Brief - For the material below, output exactly the span from the line with "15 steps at" to the line with "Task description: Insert", including both, and nothing besides.

»»

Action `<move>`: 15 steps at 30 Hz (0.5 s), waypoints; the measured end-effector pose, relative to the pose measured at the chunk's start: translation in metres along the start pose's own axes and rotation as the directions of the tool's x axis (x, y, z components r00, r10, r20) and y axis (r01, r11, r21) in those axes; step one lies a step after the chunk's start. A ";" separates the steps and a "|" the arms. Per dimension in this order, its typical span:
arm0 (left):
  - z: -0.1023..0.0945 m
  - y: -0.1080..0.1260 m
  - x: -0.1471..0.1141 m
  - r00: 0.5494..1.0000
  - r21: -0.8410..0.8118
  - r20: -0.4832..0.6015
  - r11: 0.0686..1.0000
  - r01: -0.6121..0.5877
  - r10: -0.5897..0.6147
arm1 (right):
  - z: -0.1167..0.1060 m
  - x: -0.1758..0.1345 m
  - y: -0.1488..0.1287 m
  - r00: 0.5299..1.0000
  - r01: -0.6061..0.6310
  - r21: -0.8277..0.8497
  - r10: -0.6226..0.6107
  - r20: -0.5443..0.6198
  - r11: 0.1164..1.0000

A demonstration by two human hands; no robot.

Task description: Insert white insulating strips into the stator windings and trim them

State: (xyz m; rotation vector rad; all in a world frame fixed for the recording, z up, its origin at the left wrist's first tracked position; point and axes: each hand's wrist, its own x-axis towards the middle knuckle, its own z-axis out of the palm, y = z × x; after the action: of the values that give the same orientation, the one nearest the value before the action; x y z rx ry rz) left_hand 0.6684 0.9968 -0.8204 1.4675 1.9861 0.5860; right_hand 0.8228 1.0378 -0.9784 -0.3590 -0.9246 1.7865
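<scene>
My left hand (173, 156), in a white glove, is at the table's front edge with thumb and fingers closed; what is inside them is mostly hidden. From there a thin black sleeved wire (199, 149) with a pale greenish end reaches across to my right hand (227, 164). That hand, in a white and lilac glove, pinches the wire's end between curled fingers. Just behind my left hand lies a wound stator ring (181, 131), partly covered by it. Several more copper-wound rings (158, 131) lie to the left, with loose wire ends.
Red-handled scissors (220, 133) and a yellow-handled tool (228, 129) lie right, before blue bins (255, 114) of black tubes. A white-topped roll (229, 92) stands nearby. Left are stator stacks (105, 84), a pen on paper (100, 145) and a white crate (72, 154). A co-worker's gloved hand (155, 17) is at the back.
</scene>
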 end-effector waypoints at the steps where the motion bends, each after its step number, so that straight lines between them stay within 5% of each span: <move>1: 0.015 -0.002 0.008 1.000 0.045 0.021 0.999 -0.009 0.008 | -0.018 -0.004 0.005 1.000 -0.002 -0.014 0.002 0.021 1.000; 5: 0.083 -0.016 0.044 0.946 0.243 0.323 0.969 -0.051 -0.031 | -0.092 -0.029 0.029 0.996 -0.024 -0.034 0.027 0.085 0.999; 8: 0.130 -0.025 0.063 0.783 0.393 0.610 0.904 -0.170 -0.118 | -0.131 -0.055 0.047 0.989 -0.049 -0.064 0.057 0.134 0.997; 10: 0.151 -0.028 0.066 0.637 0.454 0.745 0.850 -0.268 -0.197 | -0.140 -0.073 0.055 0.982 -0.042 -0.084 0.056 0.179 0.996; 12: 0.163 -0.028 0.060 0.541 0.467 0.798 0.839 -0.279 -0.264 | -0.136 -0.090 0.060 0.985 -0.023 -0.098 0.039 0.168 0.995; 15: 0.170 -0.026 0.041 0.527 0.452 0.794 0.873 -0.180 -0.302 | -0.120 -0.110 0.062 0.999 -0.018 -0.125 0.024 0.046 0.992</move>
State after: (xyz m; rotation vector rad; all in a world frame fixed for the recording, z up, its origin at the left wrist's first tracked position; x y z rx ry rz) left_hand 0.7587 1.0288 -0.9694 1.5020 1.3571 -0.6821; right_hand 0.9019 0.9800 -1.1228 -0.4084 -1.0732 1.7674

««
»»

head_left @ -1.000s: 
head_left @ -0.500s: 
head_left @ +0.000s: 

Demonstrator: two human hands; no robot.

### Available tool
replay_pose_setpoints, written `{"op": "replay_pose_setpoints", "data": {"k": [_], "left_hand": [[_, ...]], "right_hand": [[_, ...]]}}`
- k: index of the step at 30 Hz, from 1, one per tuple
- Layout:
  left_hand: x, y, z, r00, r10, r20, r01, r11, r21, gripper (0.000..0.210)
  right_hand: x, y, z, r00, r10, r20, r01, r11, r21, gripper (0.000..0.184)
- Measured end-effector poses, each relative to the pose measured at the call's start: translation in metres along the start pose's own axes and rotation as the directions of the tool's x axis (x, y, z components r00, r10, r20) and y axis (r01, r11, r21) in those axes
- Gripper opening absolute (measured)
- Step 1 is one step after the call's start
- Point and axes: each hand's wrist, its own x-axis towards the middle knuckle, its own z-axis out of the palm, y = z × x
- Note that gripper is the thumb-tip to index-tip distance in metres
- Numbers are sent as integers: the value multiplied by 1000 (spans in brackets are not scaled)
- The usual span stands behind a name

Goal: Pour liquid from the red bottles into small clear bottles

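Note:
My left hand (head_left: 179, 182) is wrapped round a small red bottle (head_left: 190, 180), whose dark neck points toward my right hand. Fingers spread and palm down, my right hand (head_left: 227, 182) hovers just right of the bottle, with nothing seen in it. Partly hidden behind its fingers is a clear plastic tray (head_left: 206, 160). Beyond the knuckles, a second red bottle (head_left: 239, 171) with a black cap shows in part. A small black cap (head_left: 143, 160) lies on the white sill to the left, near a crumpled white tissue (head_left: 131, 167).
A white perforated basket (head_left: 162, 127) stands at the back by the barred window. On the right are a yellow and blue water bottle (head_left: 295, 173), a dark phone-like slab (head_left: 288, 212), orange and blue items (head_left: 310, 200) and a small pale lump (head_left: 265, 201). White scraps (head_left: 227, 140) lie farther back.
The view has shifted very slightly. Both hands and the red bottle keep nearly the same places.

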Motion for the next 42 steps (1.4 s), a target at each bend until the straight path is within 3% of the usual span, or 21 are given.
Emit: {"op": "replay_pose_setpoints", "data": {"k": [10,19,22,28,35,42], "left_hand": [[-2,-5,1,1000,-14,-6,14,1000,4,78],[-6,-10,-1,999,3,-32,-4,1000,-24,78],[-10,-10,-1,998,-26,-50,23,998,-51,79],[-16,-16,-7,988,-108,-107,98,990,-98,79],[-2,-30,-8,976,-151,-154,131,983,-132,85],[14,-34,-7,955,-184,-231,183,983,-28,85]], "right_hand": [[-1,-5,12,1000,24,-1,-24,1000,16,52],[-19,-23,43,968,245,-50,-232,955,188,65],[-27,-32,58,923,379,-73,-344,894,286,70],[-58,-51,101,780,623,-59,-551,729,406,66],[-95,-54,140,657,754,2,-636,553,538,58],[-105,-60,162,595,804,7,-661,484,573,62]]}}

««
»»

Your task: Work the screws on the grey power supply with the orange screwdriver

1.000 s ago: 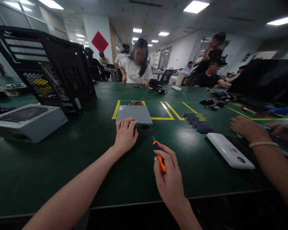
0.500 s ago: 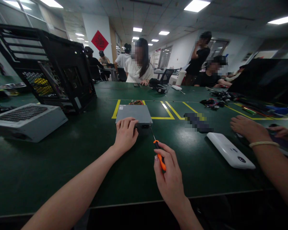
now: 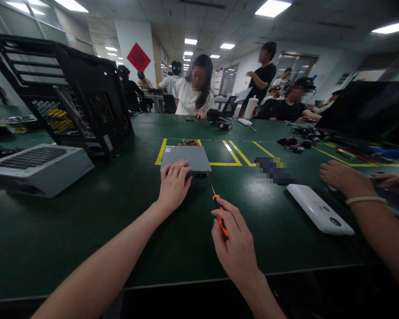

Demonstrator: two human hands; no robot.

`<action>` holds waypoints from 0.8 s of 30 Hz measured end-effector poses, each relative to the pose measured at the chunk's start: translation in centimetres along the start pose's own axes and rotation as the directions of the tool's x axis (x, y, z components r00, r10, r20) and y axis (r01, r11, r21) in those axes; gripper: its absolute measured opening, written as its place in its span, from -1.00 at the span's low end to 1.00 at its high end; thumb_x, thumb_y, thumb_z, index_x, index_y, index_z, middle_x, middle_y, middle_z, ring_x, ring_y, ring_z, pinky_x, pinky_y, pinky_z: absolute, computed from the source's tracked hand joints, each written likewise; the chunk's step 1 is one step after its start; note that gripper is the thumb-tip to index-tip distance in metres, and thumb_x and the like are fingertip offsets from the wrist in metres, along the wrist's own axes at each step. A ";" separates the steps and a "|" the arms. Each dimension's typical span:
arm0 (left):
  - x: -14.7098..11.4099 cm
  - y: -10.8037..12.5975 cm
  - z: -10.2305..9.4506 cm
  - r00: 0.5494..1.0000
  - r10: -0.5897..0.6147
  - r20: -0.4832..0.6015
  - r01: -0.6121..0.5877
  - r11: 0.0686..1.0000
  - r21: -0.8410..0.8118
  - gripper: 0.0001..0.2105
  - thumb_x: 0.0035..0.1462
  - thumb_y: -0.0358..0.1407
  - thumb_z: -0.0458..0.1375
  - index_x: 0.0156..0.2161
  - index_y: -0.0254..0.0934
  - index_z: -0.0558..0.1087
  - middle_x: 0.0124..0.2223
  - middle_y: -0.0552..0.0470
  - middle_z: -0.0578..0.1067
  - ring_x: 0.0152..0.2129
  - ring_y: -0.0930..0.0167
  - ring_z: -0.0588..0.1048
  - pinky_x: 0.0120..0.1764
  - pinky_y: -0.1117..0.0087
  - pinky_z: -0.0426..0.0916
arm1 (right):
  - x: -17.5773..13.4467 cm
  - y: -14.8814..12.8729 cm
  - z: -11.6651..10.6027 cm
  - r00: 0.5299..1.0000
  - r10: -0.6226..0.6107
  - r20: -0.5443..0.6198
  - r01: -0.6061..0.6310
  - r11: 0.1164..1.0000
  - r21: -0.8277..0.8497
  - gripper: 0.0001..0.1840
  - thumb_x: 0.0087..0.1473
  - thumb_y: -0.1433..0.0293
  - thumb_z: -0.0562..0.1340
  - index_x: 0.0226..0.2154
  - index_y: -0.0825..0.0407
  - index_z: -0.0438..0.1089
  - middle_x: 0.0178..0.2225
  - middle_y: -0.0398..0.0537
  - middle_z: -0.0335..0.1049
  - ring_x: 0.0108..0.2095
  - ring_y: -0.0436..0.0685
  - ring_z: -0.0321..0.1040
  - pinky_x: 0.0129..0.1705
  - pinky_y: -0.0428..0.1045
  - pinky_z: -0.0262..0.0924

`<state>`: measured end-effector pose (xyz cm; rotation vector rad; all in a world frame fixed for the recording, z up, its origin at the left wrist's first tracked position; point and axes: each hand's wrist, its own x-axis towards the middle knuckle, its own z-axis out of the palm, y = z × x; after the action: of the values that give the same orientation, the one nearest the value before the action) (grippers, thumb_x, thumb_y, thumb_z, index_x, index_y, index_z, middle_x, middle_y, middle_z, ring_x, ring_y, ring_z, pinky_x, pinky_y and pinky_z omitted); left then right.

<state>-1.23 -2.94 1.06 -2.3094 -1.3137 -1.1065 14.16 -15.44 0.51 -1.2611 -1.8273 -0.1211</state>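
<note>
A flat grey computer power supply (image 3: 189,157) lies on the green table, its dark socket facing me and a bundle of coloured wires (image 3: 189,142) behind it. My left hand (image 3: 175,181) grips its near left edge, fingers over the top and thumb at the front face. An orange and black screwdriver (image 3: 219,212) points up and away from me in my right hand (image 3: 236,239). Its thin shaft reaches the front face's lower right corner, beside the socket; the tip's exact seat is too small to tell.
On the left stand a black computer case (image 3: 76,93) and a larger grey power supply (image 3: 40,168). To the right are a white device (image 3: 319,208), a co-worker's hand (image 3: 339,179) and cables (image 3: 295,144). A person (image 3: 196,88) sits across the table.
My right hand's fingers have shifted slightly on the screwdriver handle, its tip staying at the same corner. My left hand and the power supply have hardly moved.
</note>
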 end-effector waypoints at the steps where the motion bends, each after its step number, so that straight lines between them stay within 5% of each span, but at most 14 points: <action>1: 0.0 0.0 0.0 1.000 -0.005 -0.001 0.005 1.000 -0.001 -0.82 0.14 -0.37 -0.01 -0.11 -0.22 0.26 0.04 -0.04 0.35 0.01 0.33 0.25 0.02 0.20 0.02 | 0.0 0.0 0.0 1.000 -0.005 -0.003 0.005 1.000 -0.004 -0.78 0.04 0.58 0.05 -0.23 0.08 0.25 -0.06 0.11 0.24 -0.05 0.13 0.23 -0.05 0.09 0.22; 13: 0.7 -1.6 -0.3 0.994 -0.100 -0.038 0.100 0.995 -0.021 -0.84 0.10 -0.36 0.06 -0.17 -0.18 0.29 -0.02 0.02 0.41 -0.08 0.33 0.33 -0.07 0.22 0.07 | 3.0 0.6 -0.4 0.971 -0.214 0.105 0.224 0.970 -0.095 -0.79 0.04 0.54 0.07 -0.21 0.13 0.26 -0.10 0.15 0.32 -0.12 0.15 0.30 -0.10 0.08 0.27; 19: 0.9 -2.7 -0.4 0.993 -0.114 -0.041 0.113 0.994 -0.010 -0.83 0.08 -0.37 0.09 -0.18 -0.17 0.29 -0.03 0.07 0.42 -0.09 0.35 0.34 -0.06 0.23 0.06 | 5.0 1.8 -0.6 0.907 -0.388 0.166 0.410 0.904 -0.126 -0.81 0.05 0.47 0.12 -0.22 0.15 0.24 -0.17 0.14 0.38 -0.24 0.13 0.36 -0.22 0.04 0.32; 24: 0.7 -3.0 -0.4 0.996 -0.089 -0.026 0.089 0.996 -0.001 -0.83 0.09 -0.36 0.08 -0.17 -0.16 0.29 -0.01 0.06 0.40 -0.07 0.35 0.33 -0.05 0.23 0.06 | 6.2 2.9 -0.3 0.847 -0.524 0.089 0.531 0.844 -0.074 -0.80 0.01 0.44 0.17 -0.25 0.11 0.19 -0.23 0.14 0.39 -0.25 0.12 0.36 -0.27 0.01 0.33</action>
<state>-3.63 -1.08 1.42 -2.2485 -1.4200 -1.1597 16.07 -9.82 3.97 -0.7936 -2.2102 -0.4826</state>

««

Response area -
Action `<move>`: 15 steps at 30 Hz (0.5 s), waypoints; the measured end-effector pose, relative to the pose measured at the chunk's start: translation in metres along the start pose's own axes and rotation as the directions of the tool's x axis (x, y, z components r00, r10, r20) and y axis (r01, r11, r21) in those axes; step one lies a step after the chunk's start. A ";" separates the steps and a "|" the arms. Per dimension in this order, its typical span:
arm0 (left):
  - z: -0.1023..0.0945 m
  - y: -0.1080..0.1260 m
  - x: -0.1471..0.1141 m
  - r00: 0.5494..1.0000
  - r21: -0.8410..0.8118
  - r20: -0.4832..0.6015
  - r11: 0.0686..1.0000
  - r01: -0.6121..0.5877
  - r10: -0.5897..0.6147
arm1 (right):
  - z: -0.1167..0.1060 m
  - x: -0.1758..0.1345 m
  - y: -0.1488..0.1287 m
  - r00: 0.5299..1.0000
  - r01: -0.6061..0.6310
  - r21: -0.8277..0.8497
  - r10: -0.6226..0.6107
  - r20: -0.5443..0.6198
  - r11: 0.1164..1.0000

A demonstration by two human hands; no robot.

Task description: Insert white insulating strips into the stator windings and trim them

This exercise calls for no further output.